Il existe donc un lien entre l’isolement social et la précarité, encore renforcé pour les personnes en situation de handicap. Les problèmes financiers et de mobilité restreignent l’horizon des personnes isolées.
Conséquences
La difficulté à négocier ce changement de vie provoque une tristesse et un repli sur soi, avec la peur de déranger son entourage pour assouvir ses besoins relationnels élémentaires. La personne isolée perd l’estime d’elle-même et se sent insécurisée : elle ne participe plus à la vie sociale et civile. Elle accède difficilement aux soins, perdant rapidement son autonomie. Dépression et sentiment d’exclusion s’installent. Ils engendrent la peur, la honte face à l’a priori social contre les personnes seules, et une difficulté à se faire accepter pour renouer des liens. Ce contexte crée les conditions d’un véritable risque social aggravant les problèmes de sa prise en charge.
Les risques de développer des maladies physiques et psychiques augmentent, dégradant la qualité de vie :
- sommeil et appétit en sont affectés,
- le manque de soin apporté à sa personne,
- sa santé ou son alimentation nuisent à la santé mentale et physique.
L’inactivité cause le développement de maladies invalidantes comme l’hypertension, les maladies cardiovasculaires, des troubles cognitifs.
Solutions pour lutter contre l’isolement des personnes âgées
L’un des premiers enseignements est d’anticiper sa retraite pour ne pas subir le choc de l’inactivité et ses répercussions mentales et relationnelles négatives. De nombreuses associations locales permettent d’accéder aux loisirs et de devenir bénévole. Les Centres Communaux d’Action Sociale (CCAS) sont les repères locaux à connaître pour se renseigner.

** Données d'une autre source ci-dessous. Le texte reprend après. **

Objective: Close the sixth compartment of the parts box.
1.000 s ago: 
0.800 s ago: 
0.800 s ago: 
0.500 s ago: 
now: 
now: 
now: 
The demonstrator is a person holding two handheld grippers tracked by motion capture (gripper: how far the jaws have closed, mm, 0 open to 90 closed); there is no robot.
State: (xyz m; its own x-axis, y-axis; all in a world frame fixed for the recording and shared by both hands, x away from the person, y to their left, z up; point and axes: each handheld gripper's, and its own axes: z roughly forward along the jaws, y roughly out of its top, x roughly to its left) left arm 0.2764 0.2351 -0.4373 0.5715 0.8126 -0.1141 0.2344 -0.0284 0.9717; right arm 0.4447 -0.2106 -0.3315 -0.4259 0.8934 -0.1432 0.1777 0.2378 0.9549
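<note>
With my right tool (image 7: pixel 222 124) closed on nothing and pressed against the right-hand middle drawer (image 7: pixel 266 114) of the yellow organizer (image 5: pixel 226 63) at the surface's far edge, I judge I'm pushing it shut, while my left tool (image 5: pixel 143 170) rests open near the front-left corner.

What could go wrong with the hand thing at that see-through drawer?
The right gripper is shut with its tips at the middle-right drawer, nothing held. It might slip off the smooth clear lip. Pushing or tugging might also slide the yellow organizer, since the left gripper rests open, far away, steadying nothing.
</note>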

En parallèle, il existe de nombreuses solutions et initiatives sous différentes formes pour venir en aide aux aînés isolés :
- en tant que voisin, proposer son aide, appeler et entamer la conversation dès que possible ;
- certaines associations proposent d’appeler et de rendre visite aux personnes seules pour leur proposer loisirs, jeux de société, organisation de visites, de sorties et de voyages, ou simple conversation ;
- en parallèle de l’aide à domicile et du portage de repas qui contribuent à briser l’isolement, certains services de téléassistance incluent une ligne d’écoute pour les personnes seules ;
- des services d’écoute pour lutter contre la solitude, comme Solitud’écoute des Petits Frères des Pauvres, destinés aux plus de 50 ans, SOS Ecoute et Croix Rouge Ecoute ;
- la crise sanitaire a augmenté l’usage du numérique chez les seniors mais 3,6 millions d’entre eux subissent la fracture numérique. Or, nombre d’applications permettent de se faire aider pour les courses, la mobilité, d’obtenir un coup de main à domicile, à l’apprentissage du numérique etc. Des réseaux tels Ammy, Courseur, Ensembl’ et Indigo misent sur la proximité et la volonté de tous pour s’entraider.
Autre solution : développer l’habitat alternatif comme l’habitat intergénérationnel, et de prioriser l’approche domiciliaire dans les Ehpad. « (…) ces habitats offrent une voie médiane entre l’isolement absolu et total du domicile, et l’environnement contraignant des Ehpad », selon le président des Petits Frères des Pauvres.
Enfin, les initiatives solidaires de la crise restent des efforts à poursuivre, notamment le Service Civique Solidarité Seniors mobilisant 10 000 jeunes pour accompagner 300 000 personnes isolées sur 3 ans, depuis le printemps 2021.